- _Task prompt_
Reproduce the section of the listing that begins at the line containing "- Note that" and finishes at the line containing "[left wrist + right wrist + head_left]". Include both end lines and nothing beyond them.
Information shown below:
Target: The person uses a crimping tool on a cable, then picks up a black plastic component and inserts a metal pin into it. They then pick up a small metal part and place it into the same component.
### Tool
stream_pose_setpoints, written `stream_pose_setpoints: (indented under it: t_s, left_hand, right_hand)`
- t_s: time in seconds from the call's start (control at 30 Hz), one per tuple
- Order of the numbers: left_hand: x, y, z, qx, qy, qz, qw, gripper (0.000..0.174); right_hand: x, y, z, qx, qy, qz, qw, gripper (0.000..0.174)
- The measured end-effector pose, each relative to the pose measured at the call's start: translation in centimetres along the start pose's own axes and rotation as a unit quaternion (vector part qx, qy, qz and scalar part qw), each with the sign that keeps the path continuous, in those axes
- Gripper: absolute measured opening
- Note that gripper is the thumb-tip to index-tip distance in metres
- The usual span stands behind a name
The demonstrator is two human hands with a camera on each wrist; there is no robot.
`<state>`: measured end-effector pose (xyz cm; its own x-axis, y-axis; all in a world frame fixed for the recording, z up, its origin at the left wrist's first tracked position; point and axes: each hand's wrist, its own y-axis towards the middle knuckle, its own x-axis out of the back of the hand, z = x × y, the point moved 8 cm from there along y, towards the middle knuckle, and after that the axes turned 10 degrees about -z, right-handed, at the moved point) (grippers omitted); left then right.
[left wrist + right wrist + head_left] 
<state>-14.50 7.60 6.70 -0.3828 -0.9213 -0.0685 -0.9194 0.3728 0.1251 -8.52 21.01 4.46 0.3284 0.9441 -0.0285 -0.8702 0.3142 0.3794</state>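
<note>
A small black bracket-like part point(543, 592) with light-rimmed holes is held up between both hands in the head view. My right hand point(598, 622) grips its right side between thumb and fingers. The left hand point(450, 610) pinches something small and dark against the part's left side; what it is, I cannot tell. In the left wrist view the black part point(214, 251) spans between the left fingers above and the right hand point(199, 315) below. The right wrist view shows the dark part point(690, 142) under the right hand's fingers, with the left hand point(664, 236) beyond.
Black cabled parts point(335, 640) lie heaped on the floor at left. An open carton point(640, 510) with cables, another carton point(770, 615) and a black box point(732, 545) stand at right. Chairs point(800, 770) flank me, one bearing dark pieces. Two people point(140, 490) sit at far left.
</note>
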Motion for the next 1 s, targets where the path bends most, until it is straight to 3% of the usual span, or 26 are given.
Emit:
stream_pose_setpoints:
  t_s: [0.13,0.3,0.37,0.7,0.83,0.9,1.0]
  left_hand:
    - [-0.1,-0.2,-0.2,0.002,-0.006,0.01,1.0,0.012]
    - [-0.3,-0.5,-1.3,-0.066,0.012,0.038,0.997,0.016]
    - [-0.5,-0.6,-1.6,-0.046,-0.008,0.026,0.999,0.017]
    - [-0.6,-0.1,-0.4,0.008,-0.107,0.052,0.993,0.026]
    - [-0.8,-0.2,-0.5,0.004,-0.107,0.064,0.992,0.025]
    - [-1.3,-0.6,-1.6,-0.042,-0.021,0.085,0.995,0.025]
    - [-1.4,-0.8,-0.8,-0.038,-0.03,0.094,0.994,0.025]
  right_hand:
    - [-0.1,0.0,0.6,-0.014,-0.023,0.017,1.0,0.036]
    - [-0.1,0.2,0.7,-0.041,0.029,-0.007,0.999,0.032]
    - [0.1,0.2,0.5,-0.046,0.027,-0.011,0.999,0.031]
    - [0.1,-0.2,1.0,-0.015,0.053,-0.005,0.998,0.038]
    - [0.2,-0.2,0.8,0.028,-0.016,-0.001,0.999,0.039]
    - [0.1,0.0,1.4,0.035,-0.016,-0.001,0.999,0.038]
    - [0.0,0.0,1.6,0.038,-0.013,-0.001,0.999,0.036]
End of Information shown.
- _Answer_
- Note that gripper is the thumb-tip to index-tip distance in metres
- The usual span stands behind a name
The demonstrator is two human hands with a camera on each wrist; there is no robot.
`<state>`: measured end-effector pose (xyz cm; its own x-axis, y-axis; all in a world frame fixed for the recording, z up, its origin at the left wrist's first tracked position; point and axes: each hand's wrist, its own y-axis towards the middle knuckle, its own x-axis out of the back of the hand, z = x × y, the point moved 8 cm from there along y, towards the middle knuckle, and after that the axes turned 10 degrees about -z, right-handed, at the moved point) (grippers omitted); left then right.
[left wrist + right wrist + head_left] 

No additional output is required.